Seruling dan clarinet yang ditiup, piano dan organ yang ditekan satu-satu, biola, violin yang digesek-gesek atau rebana yang ditabuh adalah suara-suara. Suara-suara ini hadir mengekspresikan lubuk hati yang dalam. Suara-suara itu tak ada bedanya dengan nyanyian para penyanyi.
Katanya:
فَسِمَاعُ هَذِهِ الْاَصْوَاتِ يَسْتَحِيْلُ اَنْ يُحرَمَ لِكَوْنِهَا طَيِّبَةٌ اَوْ مَوْزُوْنَةٌ فَلاَ ذَاهِبٌ اِلَى تَحْرِيْمِ صَوْتِ الْعَنْدَلِيْبِ وَسَائِرِ الطُّيُوْرِ. وَلَا فَرْقَ بَيْنَ حَنْجَرَةٍ وَحَنْجَرَةٍ وَلَا بَيْنَ جَمَادٍ وَحَيَوَانٍ. فَيَنْبَغِى اَنْ يُقَاسَ عَلى صَوْتِ الْعَنْدَلِيبِ وَالْاَصْوَاتِ الْخَارِجَةِ مِنْ سَائِرِ الْاَجْسَامِ بِاخْتِيَارِ الْآدَمِي كَا لَّذِى يَخْرُجُ مِنْ حَلَقِهِ اَوْ مِنْ الْقَضِيْبِ وَالطِّبْلِ وَالدُّفِّ وَغَيْرِهِ.
“Mendengarkan suara-suara ini mustahil haram. Bagaimanapun ia adalah suara-suara yang indah dan berirama. Tak seorangpun yang mengharamkan suara burung nuri dan burung-burung yang lain. Tak ada beda antara tenggorokan satu dengan tenggorokan yang lain, antara benda tak bergerak dan binatang. Maka seyogyanya suara burung nuri disamakan suara-suara manusia atau suara-suara bambu, kendang, rebana dan lain-lain”.
Lalu aku juga bercerita tentang pengalamanku menghadiri dan menyaksikan Tari Sema, Whirling Darvishes, di Istambul.
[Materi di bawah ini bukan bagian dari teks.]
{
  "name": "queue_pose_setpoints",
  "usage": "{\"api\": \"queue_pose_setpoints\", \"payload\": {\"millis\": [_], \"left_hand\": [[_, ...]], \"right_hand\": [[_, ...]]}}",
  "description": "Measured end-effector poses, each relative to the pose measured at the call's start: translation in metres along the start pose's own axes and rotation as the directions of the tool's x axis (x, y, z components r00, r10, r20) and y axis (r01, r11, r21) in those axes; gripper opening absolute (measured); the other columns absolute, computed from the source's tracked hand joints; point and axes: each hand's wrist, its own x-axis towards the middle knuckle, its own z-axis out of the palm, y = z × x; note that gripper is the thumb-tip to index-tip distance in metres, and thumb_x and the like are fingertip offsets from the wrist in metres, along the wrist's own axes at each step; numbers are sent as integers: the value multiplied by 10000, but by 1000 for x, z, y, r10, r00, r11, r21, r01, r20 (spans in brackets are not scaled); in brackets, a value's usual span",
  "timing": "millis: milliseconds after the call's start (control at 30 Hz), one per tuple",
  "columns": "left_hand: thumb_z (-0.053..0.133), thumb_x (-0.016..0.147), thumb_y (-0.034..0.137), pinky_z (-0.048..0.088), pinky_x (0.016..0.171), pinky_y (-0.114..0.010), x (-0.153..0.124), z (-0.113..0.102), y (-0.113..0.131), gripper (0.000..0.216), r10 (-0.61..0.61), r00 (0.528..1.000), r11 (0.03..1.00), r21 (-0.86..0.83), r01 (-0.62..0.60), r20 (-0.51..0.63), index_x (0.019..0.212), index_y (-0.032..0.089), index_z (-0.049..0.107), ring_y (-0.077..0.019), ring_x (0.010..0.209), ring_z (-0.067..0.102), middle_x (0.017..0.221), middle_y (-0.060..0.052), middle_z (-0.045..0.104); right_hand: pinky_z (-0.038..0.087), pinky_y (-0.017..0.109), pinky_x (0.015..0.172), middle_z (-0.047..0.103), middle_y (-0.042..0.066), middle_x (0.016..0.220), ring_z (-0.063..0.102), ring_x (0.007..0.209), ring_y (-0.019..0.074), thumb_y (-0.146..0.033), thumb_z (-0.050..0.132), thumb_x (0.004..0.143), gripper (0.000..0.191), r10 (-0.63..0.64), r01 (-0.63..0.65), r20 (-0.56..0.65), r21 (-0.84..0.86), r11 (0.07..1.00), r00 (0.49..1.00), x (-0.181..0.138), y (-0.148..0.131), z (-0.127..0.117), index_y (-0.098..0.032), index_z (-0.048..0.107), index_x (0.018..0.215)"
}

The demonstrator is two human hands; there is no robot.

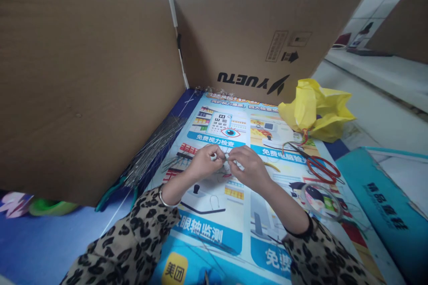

Begitu menarik. Konon tarian ini diciptakan oleh sufi penyair terbesar, Maulana Jalaluddin Rumi, paska ditinggal guru besarnya Syams Tabrizi.
Bagi Maulana, Tarian dan musik spiritual adalah audisi dan visi dari Kehadiran Tuhan. Katanya : “Sudah terlalu sering dan banyak kau menari untuk dunia. Kini saatnya kau menari bagi Kekasih. Sudahi mengejar bayang-bayang. Sekarang datanglah ke pangkuan Kekasih”.